This takes place directly after 'No Funny Business' so read that one-shot first for a better understanding.
-
Renkotsu sat up in the tree he had been stuck in for hours as Jakotsu circled the area, still believing what Hiten said in the pointless meeting.
"I'm gunna find you baldy." Jakotsu warned. "Take that bandana off and I'll find the beaming light off your head!" He smirked and Renkotsu growled.
"Hey!" He snapped but quickly shut his mouth.
"Hah!" Jakotsu looked up as Renkotsu groaned and covered his face. "Now come down or you're as much of a monkey as Naraku." He put his hands on his hips and waited, impatiently tapping his foot.
"Fuck no!" Renkotsu glared.
"Aw, is Renny-kins afwaid of my blade?" He teased.
"N….Renny…kins?" He stared.
"Ooh and I just came up with it!
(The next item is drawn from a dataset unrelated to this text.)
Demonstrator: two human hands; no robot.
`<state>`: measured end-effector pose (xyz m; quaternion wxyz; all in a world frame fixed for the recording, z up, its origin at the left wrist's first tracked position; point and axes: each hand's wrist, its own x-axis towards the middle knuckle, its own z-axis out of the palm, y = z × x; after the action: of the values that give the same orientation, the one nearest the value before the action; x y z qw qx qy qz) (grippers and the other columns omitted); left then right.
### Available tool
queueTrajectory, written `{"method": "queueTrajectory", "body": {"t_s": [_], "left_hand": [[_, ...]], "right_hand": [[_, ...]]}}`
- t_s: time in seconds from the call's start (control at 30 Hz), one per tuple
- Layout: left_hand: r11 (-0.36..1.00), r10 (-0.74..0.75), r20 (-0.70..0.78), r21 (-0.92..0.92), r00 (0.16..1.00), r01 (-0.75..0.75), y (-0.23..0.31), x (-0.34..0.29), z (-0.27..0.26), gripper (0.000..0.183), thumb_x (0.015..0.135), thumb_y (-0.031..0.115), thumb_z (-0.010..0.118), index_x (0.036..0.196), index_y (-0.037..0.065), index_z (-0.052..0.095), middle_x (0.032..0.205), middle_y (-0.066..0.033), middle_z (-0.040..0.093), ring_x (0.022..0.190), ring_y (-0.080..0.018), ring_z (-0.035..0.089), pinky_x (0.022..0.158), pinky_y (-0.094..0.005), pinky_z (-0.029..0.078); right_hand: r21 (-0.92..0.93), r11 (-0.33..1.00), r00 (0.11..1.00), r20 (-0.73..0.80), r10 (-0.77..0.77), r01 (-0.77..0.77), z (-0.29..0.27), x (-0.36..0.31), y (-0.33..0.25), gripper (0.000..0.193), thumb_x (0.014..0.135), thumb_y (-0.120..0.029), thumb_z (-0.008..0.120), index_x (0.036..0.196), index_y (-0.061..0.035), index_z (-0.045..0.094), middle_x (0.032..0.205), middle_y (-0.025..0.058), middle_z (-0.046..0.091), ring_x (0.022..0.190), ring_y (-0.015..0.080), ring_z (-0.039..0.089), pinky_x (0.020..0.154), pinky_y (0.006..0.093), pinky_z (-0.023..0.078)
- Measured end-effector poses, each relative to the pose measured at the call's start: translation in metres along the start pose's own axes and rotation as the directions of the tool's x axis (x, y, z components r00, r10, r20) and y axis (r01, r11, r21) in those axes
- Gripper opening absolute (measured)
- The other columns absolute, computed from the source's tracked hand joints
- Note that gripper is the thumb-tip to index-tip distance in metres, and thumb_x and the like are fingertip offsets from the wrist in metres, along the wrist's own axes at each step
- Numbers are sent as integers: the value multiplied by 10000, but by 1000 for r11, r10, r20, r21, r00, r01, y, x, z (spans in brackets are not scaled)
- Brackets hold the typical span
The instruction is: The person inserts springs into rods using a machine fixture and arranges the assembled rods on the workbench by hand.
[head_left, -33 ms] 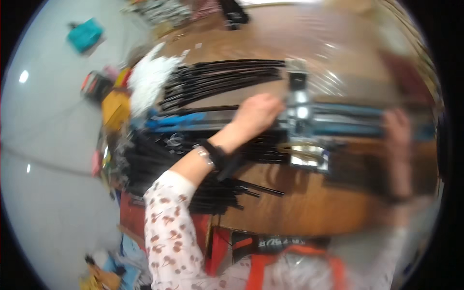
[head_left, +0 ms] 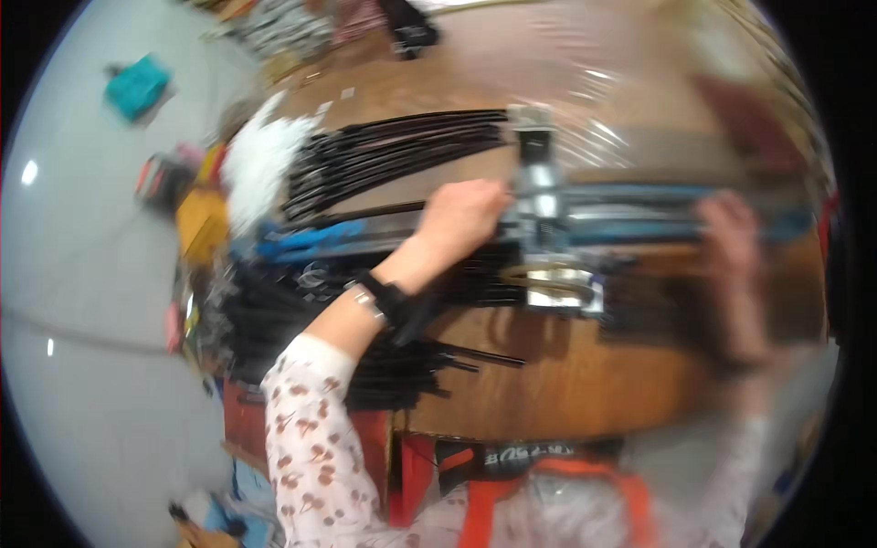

That's so cute!" Jakotsu chimed and Renkotsu rolled his eyes.
"Kami can strike me with…" Renkotsu was cut off when a bolt of lightening shot and he ducked, it hitting where his face once was, and the whole tree catching on fire as he jumped down.
"Hah! He got you!" Jakotsu pointed and laughed while Renkotsu held up his bandana that had a giant hole in it, where the fire just touched.
"Shut the fuck up!"
"Oh shit, you asked for that!" Jakotsu hunched over.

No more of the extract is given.